Put down that salad! Have you considered the dignity of the vegetables you’re about to crush into easily-digestible pieces? Have you no concern for their inherent worth as living beings? Have you made sure to carefully justify the moral necessity of harming those plants for your own ends?
Those are the topics recently under serious consideration by a Swiss governmental ethics panel. Their conclusion? Plants do indeed possess “inherent worth” and must be protected “for their own sake” from human destruction. The report, replete with sympathy-evoking photos of beautiful, dignified flowers on every page, can be found (here).

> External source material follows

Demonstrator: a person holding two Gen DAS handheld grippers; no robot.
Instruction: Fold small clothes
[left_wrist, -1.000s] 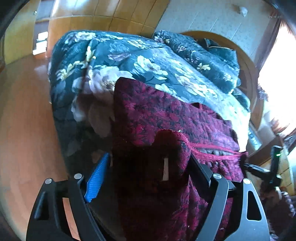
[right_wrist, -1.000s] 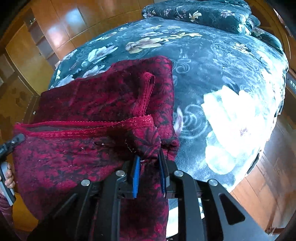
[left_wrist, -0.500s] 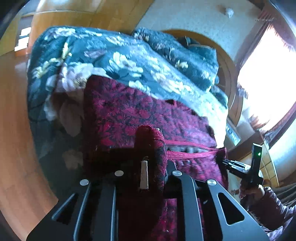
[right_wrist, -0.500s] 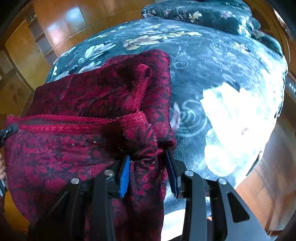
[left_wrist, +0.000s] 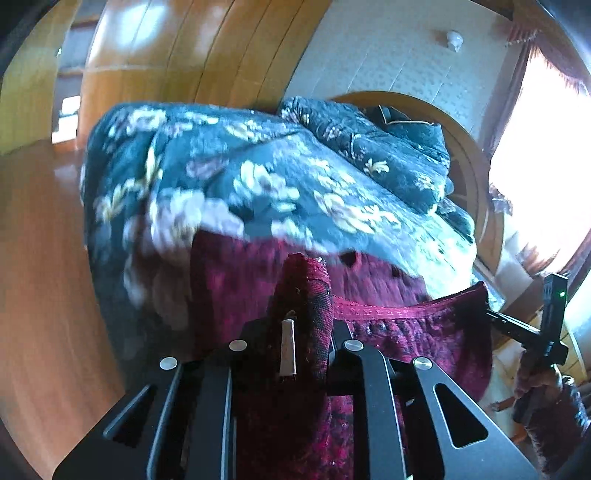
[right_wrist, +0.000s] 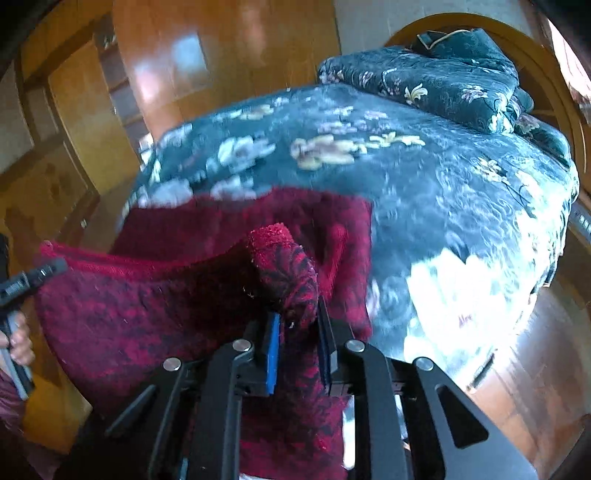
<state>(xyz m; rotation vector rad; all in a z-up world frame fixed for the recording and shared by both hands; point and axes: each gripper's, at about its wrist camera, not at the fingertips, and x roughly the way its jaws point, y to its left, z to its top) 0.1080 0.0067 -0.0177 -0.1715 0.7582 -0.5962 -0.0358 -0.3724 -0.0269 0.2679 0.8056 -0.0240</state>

The disastrous consequences of an idea like “plant rights” are easy to imagine. Put aside for now the human need to eat plants for sustenance, which would presumably be allowed by the panel given a proper application for an eating license citing an approved moral justification to feed oneself. Consider all the less-necessitated ways we use plants for our ends. How could you justify “decapitating” (the panel’s word) a beautiful rose for such a superficial human occasion as Valentines Day? Imagine the outrage of mowing one’s lawn, which amounts to severing the bodies of thousands of individuals for purely aesthetic reasons.
Clearly, this idea of respecting the “inherent worth” of plant life is utterly incompatible with human life. This raises an important question – how did a panel of Ph.D.’s, the most educated members of society, reach such an absurd conclusion after extensive and highly complex discussion?
The answer lies in the flawed view of morality accepted throughout modern academia. In their report, the panelists profess a “biocentric” view of morality which holds that ethical questions pertain to all living things. However, it is important to note that the only living things the panel is urging to exercise moral restraint are human beings – they aren’t demanding that bears consider the dignity of salmon before snatching them from the river, nor that mosquitoes observe the inherent worth of their fellow creatures before sucking their blood.
This double standard is a crucial clue to the mistake of the moral philosophy that underpins faulty ideas like animal “rights”, and now, plant “rights”. Any rational idea of morality necessarily applies only to things that have the capacity to conceive of and exercise moral choices. The reason it sounds strange to think of a rock, flower, or groundhog as moral or immoral is because such entities are incapable of thinking about or making the kinds of choices morality involves. Only one kind of being is – human beings.
Only in the works of Ayn Rand can one find a fully rational view of morality, one that shows why ideas like “plant rights” are as absurd as they sound.